- What you should do -
Copy out the material in full. Leave every line as it is.
▬▬▬
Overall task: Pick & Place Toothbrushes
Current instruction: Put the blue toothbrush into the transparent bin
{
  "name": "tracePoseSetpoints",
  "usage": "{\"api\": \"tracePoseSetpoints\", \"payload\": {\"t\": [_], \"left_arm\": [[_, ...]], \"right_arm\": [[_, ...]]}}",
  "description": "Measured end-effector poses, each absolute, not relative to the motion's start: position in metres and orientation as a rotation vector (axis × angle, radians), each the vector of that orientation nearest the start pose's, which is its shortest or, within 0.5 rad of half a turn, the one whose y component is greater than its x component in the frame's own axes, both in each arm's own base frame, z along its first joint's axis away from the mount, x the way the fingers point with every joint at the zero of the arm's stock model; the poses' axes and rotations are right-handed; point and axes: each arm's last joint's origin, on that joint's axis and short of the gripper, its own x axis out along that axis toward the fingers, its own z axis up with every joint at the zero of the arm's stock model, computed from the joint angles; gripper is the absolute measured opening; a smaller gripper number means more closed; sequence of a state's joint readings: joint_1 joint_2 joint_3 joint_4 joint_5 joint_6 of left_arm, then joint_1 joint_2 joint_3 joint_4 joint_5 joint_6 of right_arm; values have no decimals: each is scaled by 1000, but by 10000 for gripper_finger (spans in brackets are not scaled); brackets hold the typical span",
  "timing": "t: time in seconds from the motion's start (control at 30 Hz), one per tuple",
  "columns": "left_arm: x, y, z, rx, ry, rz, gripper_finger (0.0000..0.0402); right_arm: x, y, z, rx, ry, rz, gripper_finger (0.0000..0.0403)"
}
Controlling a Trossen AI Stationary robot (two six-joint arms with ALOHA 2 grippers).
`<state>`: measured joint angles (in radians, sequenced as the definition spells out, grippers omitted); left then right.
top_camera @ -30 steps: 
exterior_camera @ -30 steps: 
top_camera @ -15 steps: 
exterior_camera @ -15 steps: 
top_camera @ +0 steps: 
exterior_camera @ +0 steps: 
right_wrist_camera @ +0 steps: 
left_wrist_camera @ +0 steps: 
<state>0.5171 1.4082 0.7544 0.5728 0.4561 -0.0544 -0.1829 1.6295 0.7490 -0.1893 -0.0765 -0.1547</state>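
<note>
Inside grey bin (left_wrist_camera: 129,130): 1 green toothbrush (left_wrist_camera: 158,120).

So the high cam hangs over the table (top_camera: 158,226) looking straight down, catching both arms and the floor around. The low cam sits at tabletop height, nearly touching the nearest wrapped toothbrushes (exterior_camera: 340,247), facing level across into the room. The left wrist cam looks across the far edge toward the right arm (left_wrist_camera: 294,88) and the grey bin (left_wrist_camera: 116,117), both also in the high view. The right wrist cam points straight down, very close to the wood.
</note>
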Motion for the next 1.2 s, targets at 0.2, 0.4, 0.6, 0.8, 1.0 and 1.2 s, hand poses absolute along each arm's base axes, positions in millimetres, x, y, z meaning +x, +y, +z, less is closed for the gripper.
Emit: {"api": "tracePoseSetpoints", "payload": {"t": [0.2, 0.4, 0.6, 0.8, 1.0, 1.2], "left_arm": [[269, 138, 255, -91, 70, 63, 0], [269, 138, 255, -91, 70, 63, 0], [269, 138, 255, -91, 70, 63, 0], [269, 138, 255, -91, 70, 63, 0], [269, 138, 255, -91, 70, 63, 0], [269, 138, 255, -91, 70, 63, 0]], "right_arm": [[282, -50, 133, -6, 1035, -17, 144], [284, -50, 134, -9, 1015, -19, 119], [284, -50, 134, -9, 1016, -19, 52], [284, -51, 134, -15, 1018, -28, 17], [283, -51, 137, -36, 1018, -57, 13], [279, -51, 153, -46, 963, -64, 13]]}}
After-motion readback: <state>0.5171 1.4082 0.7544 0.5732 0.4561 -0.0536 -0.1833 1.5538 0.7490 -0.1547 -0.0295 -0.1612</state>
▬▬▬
- Your solution -
Overall task: Pick & Place Toothbrushes
Current instruction: Put the blue toothbrush into the transparent bin
{
  "name": "tracePoseSetpoints",
  "usage": "{\"api\": \"tracePoseSetpoints\", \"payload\": {\"t\": [_], \"left_arm\": [[_, ...]], \"right_arm\": [[_, ...]]}}",
  "description": "Measured end-effector poses, each absolute, not relative to the motion's start: position in metres and orientation as a rotation vector (axis × angle, radians), each the vector of that orientation nearest the start pose's, which is its shortest or, within 0.5 rad of half a turn, the one whose y component is greater than its x component in the frame's own axes, both in each arm's own base frame, z along its first joint's axis away from the mount, x the way the fingers point with every joint at the zero of the arm's stock model; the poses' axes and rotations are right-handed; point and axes: each arm's last joint's origin, on that joint's axis and short of the gripper, its own x axis out along that axis toward the fingers, its own z axis up with every joint at the zero of the arm's stock model, computed from the joint angles; gripper is the absolute measured opening; a smaller gripper number means more closed; sequence of a state's joint readings: joint_1 joint_2 joint_3 joint_4 joint_5 joint_6 of left_arm, then joint_1 joint_2 joint_3 joint_4 joint_5 joint_6 of right_arm; values have no decimals: each is scaled by 1000, but by 10000 for gripper_finger (spans in brackets are not scaled); brackets hold the typical span",
  "timing": "t: time in seconds from the motion's start (control at 30 Hz), one per tuple",
  "columns": "left_arm: x, y, z, rx, ry, rz, gripper_finger (0.0000..0.0402); right_arm: x, y, z, rx, ry, rz, gripper_finger (0.0000..0.0403)"
}
Controlling a Trossen AI Stationary robot (two six-joint arms with ALOHA 2 grippers).
`<state>`: measured joint angles (in radians, sequenced as the definition spells out, grippers omitted); left then right.
top_camera @ -30 steps: 
exterior_camera @ -30 steps: 
top_camera @ -15 steps: 
exterior_camera @ -15 steps: 
top_camera @ +0 steps: 
exterior_camera @ +0 steps: 
right_wrist_camera @ +0 steps: 
left_wrist_camera @ +0 steps: 
<state>0.5171 1.4082 0.7544 0.5728 0.4561 -0.0544 -0.1829 1.6295 0.7490 -0.1893 -0.0765 -0.1547</state>
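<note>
Inside grey bin (left_wrist_camera: 129,130): 1 green toothbrush (left_wrist_camera: 158,120).

So the high cam hangs over the table (top_camera: 158,226) looking straight down, catching both arms and the floor around. The low cam sits at tabletop height, nearly touching the nearest wrapped toothbrushes (exterior_camera: 340,247), facing level across into the room. The left wrist cam looks across the far edge toward the right arm (left_wrist_camera: 294,88) and the grey bin (left_wrist_camera: 116,117), both also in the high view. The right wrist cam points straight down, very close to the wood.
</note>
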Motion for the next 1.2 s, targets at 0.2, 0.4, 0.6, 0.8, 1.0 and 1.2 s, hand poses absolute along each arm's base axes, positions in millimetres, x, y, z meaning +x, +y, +z, less is closed for the gripper.
Emit: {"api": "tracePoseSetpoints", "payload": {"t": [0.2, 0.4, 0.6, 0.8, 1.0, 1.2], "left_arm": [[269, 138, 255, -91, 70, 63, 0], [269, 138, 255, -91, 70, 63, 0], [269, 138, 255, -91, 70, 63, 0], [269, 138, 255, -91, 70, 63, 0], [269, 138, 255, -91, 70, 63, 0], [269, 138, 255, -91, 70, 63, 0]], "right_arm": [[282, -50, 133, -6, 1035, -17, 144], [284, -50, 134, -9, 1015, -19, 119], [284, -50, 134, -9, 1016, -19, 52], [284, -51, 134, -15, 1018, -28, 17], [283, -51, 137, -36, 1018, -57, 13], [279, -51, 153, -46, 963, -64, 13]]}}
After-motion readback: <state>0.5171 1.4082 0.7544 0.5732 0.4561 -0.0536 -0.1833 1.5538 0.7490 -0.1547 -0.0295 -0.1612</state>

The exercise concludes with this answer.